How have Uber responded to the ruling?

Uber’s Regional General Manager for Northern and Eastern Europe (Jamie Heywood) has responded to the ruling stating that they “respect” the decision, however, appear to believe that this only applies to the “small number of drivers who used the Uber app in 2016” (those directly involved in the claim).

It is clear that Uber does not want to classify their entire workforce as ‘workers’ as they have stated in the past that this act would “incur significant additional expenses”. Doing so, Uber argues, would necessitate a fundamental change in its business model that would negatively affect its financial situation.

Despite Uber’s response, unions are arguing that worker status will become available to the 60,000 drivers operating in Britain – and some people are even going as far as to suggest it may not stop at Uber.

How could this affect other companies operating in the space?

James Farrar, the co-lead claimant and general secretary of the App Drivers and Couriers union claims that “This ruling will fundamentally reorder the gig economy and bring an end to rife exploitation of workers by means of algorithmic and contract trickery.”

It is likely that the ruling made by the Supreme Court will establish a powerful precedent for other companies offering on a similar business model – such as Uber’s competitor, Addison Lee. The adoption of Uber’s business model by start-up companies has been so popular that some began calling the phenomenon ‘Uber for X’.

However, the principles considered in this case could apply to a wider section of the gig economy.

The court considered 4 core elements in their judgement were:

  1. Uber set the fare which meant that they dictated how much drivers could earn
  2. Uber set the contract terms and drivers had no say in them
  3. Request for rides is constrained by Uber who can penalise drivers if they reject too many rides
  4. Uber monitors a driver’s service through the star rating and has the capacity to terminate the relationship if after repeated warnings this does not improve

Looking at these and other factors, the court determined that drivers were in a position of subordination to Uber where the only way they could increase their earnings would be to work longer hours.

As we have seen from our brief exploration of the gig economy, these principles are fundamental to the gig economy and apply to a large proportion of companies operating in this space. Companies such as Deliveroo that have been the target of much criticism in the past may be the next to fall victim to this movement towards justice for gig economy workers. Therefore, it may be the case that James Farrar is right: this ruling really could have seismic implications for workers and for the structure and fundamental nature of the gig economy.

As the verdict announced today sinks in, gig economy giants may have to begin re-evaluating their model whilst workers may begin to launch claims against these companies, just as was done with Uber.  

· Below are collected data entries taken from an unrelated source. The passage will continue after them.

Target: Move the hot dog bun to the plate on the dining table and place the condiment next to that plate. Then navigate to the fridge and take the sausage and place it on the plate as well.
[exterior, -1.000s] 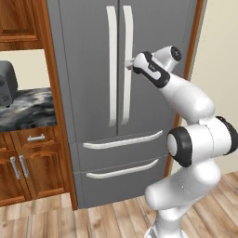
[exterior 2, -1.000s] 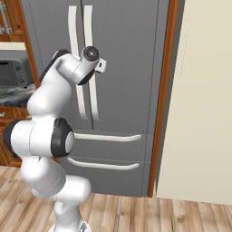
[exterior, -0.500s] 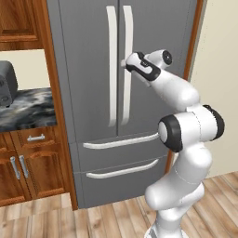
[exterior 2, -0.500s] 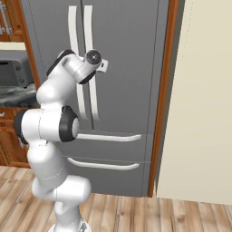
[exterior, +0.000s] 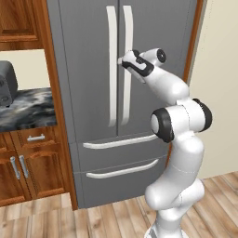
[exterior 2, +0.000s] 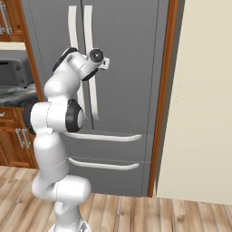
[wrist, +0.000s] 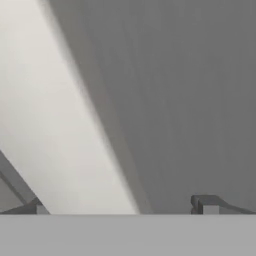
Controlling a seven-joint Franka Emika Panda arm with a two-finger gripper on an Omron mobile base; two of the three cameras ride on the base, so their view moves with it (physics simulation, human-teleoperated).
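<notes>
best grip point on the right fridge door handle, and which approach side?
Take the right door handle mid-bar, about where the open gripper already sits. It is a long vertical bar standing off the fridge door, so come straight from the front, one finger on each side of the bar.

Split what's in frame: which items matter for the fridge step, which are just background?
Job:
- fridge, both doors shut
- its right door handle, right in front of the hand
- gripper, jaws open, holding nothing

Background:
- marbled counter
- grey appliance on it
- wooden cabinets below
- cream wall to the fridge's right
</notes>
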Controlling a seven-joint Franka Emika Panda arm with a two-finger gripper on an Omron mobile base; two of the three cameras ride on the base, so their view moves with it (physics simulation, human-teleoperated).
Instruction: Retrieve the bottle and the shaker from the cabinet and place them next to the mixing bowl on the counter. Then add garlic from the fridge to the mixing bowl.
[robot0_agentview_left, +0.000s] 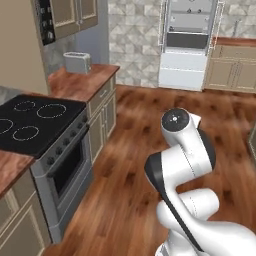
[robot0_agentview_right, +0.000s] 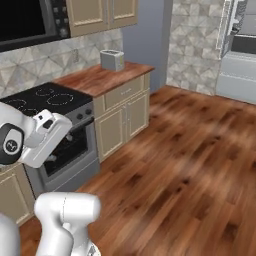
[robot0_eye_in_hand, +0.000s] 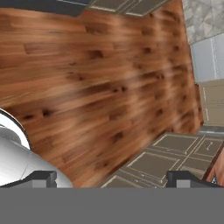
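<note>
the white arm with dark joints (robot0_agentview_left: 182, 165) is folded up over the brown wooden plank floor (robot0_agentview_left: 150, 150), well out from the cabinets. in the hand view the two-finger gripper (robot0_eye_in_hand: 112, 178) points down at that floor, its two small dark fingertips (robot0_eye_in_hand: 41, 176) standing far apart at the bottom, wide open with nothing between them. off to the left, the black glass cooktop with white ring burners (robot0_agentview_left: 32, 122) sits over a grey oven with a dark window door (robot0_agentview_left: 65, 172), and just past it runs a reddish wooden worktop (robot0_agentview_left: 82, 80) on beige panelled base cabinets (robot0_agentview_left: 102, 117). a silver box-shaped toaster (robot0_agentview_left: 77, 62) stands at the back edge of that worktop against the grey patterned tile wall (robot0_agentview_right: 75, 50). beige upper wall cabinets (robot0_agentview_right: 102, 15) hang above it, doors closed. at the far end of the room the white fridge (robot0_agentview_left: 187, 42) stands open, shelves showing. i can't pick out the bottle, shaker, garlic or mixing bowl from here.
</note>
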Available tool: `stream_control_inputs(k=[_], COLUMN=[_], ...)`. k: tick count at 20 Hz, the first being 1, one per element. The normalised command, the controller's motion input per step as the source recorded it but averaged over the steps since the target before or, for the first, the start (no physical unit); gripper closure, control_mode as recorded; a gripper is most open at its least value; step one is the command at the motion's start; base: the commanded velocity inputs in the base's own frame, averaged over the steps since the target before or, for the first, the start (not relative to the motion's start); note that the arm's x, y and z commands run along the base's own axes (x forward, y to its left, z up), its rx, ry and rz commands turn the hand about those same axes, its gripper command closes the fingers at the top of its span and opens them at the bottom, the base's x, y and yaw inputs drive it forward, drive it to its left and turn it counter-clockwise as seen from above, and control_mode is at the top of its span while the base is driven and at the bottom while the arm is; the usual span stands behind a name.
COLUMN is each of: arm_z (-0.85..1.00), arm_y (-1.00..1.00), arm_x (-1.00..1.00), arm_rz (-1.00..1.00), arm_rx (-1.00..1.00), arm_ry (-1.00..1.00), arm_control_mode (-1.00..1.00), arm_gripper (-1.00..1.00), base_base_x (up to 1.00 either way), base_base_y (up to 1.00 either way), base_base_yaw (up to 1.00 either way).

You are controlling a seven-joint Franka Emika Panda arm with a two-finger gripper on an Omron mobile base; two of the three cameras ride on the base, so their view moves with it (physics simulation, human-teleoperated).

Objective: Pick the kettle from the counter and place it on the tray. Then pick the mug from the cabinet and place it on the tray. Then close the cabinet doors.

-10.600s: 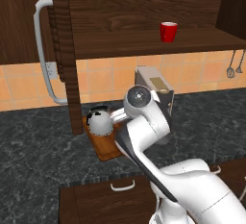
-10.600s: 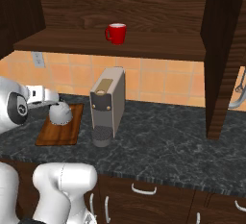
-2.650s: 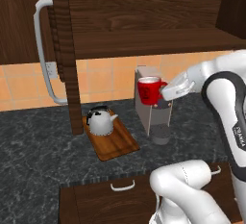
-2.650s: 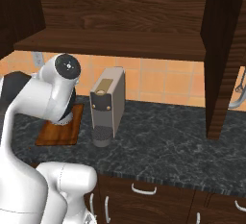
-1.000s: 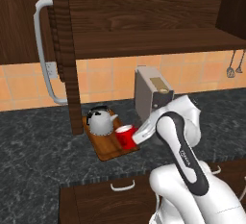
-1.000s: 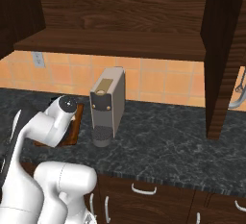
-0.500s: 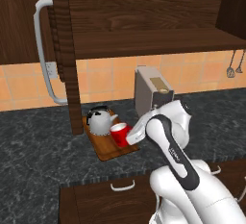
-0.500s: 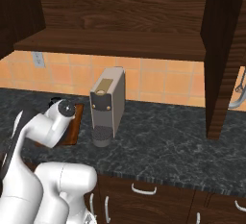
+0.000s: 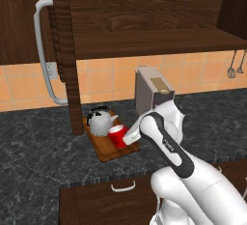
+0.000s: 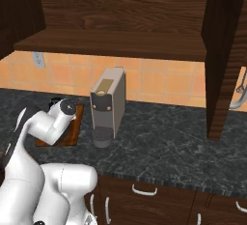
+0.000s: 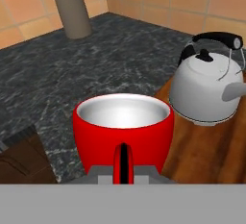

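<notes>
Currently the hand was clamped on the mug by its handle side, low over the tray beside the kettle; mug looked light, rigid, glossy, likely slippery.

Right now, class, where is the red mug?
In the left base view the mug is over the tray, just right of the kettle, at the gripper.

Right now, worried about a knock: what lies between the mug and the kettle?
Nothing: in the hand view a bare strip of tray separates the mug from the kettle.
</notes>
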Motion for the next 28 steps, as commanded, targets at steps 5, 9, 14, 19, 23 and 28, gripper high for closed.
stream_control_inputs(k=[5,9,14,19,23,28], arm_z=[-0.35,-0.32,-0.31,-0.28,-0.24,-0.2], arm_y=[0.13,0.09,0.01,0.0,-0.01,-0.03], arm_x=[0.18,0.23,0.14,0.04,0.02,0.03], arm_rz=[0.01,0.0,0.04,0.05,0.03,0.01], arm_rx=[0.0,0.0,0.0,0.0,0.0,0.0], arm_ry=[-0.01,-0.04,-0.09,-0.02,0.0,0.0], arm_control_mode=[-1.0,-1.0,-1.0,-1.0,-1.0,-1.0], arm_gripper=[1.0,1.0,1.0,1.0,1.0,1.0], base_base_x=[0.0,0.0,0.0,0.0,0.0,0.0], base_base_y=[0.0,0.0,0.0,0.0,0.0,0.0], base_base_yaw=[0.0,0.0,0.0,0.0,0.0,0.0])
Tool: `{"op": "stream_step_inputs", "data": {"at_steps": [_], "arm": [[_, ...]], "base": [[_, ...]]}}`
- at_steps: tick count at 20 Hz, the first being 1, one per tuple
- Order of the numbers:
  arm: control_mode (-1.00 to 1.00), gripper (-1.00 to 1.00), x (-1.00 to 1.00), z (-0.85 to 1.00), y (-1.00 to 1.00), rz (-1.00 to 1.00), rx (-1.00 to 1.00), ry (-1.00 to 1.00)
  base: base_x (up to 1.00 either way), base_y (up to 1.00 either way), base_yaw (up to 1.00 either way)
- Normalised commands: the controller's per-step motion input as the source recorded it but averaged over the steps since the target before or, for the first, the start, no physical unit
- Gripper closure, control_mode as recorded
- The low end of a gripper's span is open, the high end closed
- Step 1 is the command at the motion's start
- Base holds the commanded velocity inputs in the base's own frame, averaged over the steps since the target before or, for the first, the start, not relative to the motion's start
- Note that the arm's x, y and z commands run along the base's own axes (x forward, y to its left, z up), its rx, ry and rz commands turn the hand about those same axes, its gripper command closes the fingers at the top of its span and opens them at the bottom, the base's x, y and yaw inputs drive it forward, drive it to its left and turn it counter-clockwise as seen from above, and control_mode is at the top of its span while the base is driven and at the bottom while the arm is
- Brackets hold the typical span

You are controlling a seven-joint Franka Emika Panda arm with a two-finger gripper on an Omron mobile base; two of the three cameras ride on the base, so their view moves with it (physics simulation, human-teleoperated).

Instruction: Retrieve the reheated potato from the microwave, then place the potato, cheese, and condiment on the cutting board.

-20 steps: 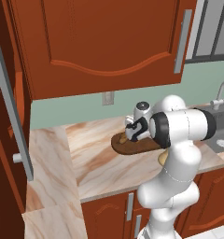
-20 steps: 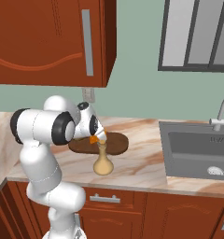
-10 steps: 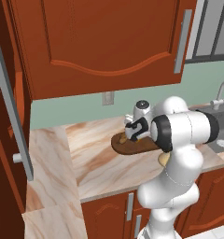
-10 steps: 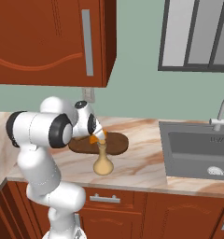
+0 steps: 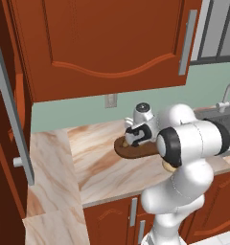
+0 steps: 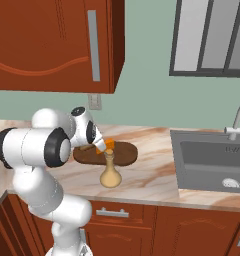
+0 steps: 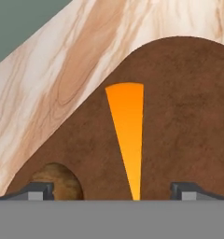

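The dark brown cutting board [image 6: 123, 156] [image 5: 129, 152] [image 7: 188, 116] lies on the marble counter. On it lie the orange cheese [image 7: 128, 130] [image 6: 109, 144] and the tan-brown potato [image 7: 58, 183], side by side and apart. My gripper [image 7: 111, 192] [image 6: 98, 145] [image 5: 136, 136] hovers just above the board, open, holding nothing; the wedge's thin tip points between its fingertips [image 7: 37, 190]. The beige condiment [image 6: 110, 172] stands upright on the counter, just in front of the board. The microwave is out of view.
A steel sink [image 6: 212, 160] with its faucet [image 6: 239, 120] is set into the counter to the right. Wooden wall cabinets [image 5: 102, 43] hang above, with an outlet [image 6: 94, 102] on the green wall. A tall cabinet with a long handle [image 5: 11, 119] stands at the left.
The arm has shifted slightly above the board, the hand staying over the cheese and potato. Board, cheese and bottle have not moved.
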Motion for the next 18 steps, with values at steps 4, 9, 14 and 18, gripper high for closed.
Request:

The Future of the Gig Economy

What does this mean, however? Will it be the beginning of the end or simply the start of limited reform? Will Uber and companies alike challenge the classification and its entitlement, or will they be forced to adopt it begrudgingly? Only time will tell. 

But it is clear that whatever happens moving forward, the verdict announced today will shake up the conversation surrounding the gig economy and, as we have seen, truly holds the power to mark the beginning of real change and a brighter and fairer future for workers operating in this space.